Due to a possible bug in Couchbase 7.0.1 CE and both EE [1], we experience frequent crashes of the indexing service, which yields the following errors in the Java SDK after the indexer & query service crashes.
Internal Couchbase Server error
{
"completed":true,
"coreId":"0x3dc04a9600000002",
"errors":[
{
"code":5000,
"message":" dial tcp 10.233.82.91:9101: connect: connection refused from [seven-couchbase-2.seven-couchbase.development.svc.sigma:9101] - cause: dial tcp 10.233.82.91:9101: connect: connection refused from [seven-couchbase-2.seven-couchbase.development.svc.sigma:9101]"
}
],
"idempotent":true,
"lastDispatchedFrom":"10.240.0.10:41586",
"lastDispatchedTo":"seven-couchbase-2.seven-couchbase.development.svc.sigma:8093",
"requestId":202,
"requestType":"QueryRequest",
"retried":0,
"service":{
"operationId":"960c557d-95f8-4ccf-919d-889440cf8857",
"statement":"SELECT b.* FROM `bucket`.`default`.`sescus-A_e` b WHERE clientID = $byField",
"type":"query"
},
"timeoutMs":40000,
"timings":{
"dispatchMicros":7488504,
"totalDispatchMicros":7488504
}
}
The query is executed as follows:
val f = $.cluster.query(
s"SELECT b.* FROM ${$.scalaEntityCollection.from} b " +
"WHERE " + name + " = $byField",
QueryOptions()
.readonly(true)
.parameters(
Named(
"byField" -> value
)
)
)
We set the SELECT
query to be idempotent
, however, the SDK will not attempt any retries, possibly, because the type of error is not eligible for retry by the SDK. Therefore, we retry outside of the SDK as suggested by the SDK documentation. Below is an experimental implementation of the blocking retry mechanism:
protected[storage] def withComplementaryRetry[R](
f: => R
)(implicit couchbaseConfiguration: Couchbase.Configuration): R = {
val querySuccess = new retry.Success[R](_.isInstanceOf[R])
Await.result(
retry.JitterBackoff(
Int.MaxValue,
couchbaseConfiguration.complementaryRetryStrategy.baseDelay
)(odelay.Timer.default, retry.Jitter.full(cap = 3.seconds)) {
val future = Future(f)(Couchbase.complementaryRetryingThreadPool)
future.onComplete {
case Failure(exception) =>
log.warn(
"Could not complete query successfully due to error [{}] with message [{}]!",
exception.getClass.getName,
exception.getMessage
)
case Success(_) => ()
}
future
}(querySuccess, Couchbase.complementaryRetryingThreadPool),
couchbaseConfiguration.complementaryRetryStrategy.timeout
)
}
When the above Internal Couchbase Server error
is observed, the query by the withComplementaryRetry
will be retried (because the SDK refuses to do so).
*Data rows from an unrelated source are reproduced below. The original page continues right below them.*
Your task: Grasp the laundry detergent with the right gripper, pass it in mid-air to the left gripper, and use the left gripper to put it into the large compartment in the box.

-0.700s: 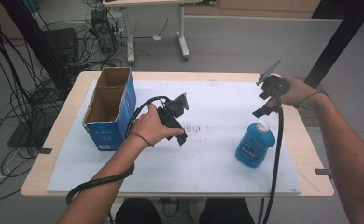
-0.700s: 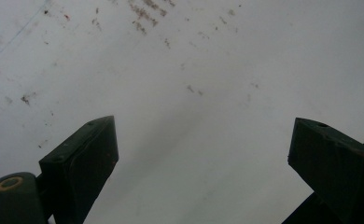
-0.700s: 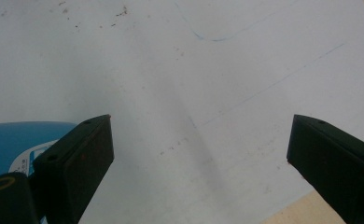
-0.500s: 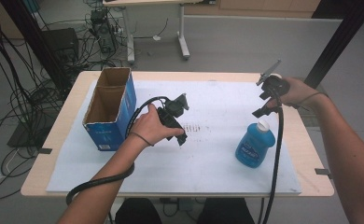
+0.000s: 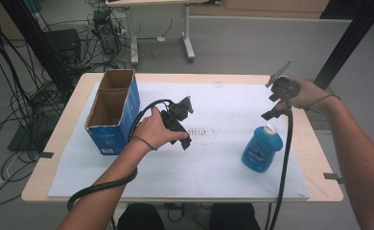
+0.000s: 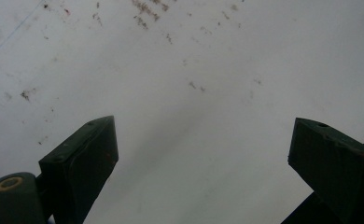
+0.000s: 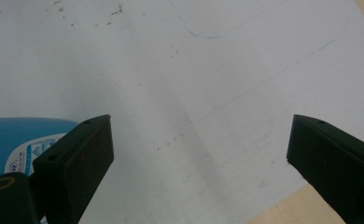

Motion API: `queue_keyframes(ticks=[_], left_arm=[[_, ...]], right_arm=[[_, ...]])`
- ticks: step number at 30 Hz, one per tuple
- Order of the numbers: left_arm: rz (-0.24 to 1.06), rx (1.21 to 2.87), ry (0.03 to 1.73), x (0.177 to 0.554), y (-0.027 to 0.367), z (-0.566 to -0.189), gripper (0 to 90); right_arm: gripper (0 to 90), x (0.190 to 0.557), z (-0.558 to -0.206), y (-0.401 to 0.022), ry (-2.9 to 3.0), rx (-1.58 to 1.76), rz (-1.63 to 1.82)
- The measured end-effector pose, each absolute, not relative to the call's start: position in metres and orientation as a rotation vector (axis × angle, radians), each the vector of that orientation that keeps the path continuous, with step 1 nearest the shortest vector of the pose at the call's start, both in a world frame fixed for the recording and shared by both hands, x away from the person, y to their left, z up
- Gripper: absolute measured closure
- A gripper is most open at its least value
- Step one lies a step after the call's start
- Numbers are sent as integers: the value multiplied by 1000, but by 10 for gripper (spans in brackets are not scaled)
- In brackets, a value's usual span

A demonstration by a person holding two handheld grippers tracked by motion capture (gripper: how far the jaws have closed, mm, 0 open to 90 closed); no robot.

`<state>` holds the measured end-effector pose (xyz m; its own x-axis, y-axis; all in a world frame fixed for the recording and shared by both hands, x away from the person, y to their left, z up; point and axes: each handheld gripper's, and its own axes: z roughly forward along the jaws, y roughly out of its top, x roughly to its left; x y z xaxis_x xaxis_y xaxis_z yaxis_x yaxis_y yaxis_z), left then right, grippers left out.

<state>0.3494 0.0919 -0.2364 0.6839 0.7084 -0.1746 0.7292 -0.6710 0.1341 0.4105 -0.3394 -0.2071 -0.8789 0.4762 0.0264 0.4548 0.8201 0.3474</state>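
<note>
A blue bottle [image 5: 262,149] with a white cap stands on the white sheet [image 5: 214,165] at the right. My right gripper [image 5: 270,106] hovers just beyond and above its cap, jaws wide apart and empty. In the right gripper view [image 7: 201,123] the bottle [image 7: 21,135] peeks in at the left, beside the left jaw and not between the jaws. My left gripper [image 5: 185,141] is held over the middle of the sheet, pointing down. Its jaws [image 6: 201,128] stand open over bare, scuffed sheet.
An open blue cardboard box [image 5: 112,111] with two compartments stands at the left of the wooden table [image 5: 321,148], close to my left hand. Dark scuff marks [image 5: 204,130] dot the sheet's middle. Cables trail from both grippers toward the front edge.
</note>
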Motion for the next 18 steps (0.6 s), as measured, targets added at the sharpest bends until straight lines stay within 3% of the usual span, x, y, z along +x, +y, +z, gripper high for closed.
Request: queue_keyframes(ticks=[18], left_arm=[[-170, 2704, 1154, 348, 91, -236, 87]], right_arm=[[72, 389, -198, -370, 2891, 824, 510]])
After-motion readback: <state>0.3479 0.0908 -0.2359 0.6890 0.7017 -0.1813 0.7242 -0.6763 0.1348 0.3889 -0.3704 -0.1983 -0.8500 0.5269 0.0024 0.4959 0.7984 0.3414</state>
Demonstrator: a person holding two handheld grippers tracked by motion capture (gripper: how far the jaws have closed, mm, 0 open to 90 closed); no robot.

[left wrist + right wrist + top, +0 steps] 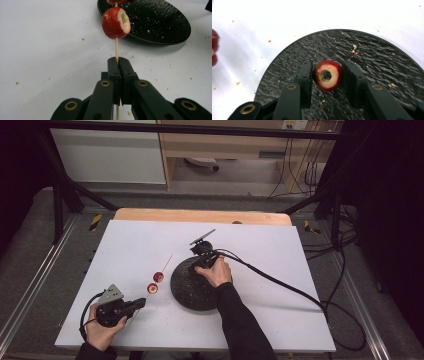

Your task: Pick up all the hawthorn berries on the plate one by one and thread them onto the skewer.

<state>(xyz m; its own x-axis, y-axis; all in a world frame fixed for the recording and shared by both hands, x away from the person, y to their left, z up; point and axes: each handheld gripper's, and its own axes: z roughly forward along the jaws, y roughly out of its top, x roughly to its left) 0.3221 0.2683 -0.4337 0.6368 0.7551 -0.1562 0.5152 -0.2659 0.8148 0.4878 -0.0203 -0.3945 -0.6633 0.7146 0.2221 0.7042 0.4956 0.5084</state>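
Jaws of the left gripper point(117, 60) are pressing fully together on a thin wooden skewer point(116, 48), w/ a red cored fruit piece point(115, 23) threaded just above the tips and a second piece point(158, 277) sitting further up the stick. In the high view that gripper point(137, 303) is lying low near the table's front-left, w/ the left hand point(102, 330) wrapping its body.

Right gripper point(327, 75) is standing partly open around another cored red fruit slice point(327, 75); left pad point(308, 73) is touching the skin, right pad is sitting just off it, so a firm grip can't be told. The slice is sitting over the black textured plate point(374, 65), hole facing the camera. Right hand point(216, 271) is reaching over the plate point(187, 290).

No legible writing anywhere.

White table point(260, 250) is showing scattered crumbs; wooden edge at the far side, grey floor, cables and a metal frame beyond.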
However, even after Couchbase recovers from the indexer crash quickly, the SDK does not recover from Internal Couchbase Server error
, even after 300 seconds. While the 300 seconds are ticking down and the withComplementaryRetry
attempts, again and again, a new SDK instance constructed during the retrying can complete queries successfully, I think the SDK can not recover from these Internal Couchbase Server error
s.
The above question is relevant because Couchbase 7.0.1 CE and EE have an issue with the indexing service [1], and protecting against these cases is now relevant.
Is there any way to force the SDK programmatically to recover from these errors for idempotent queries?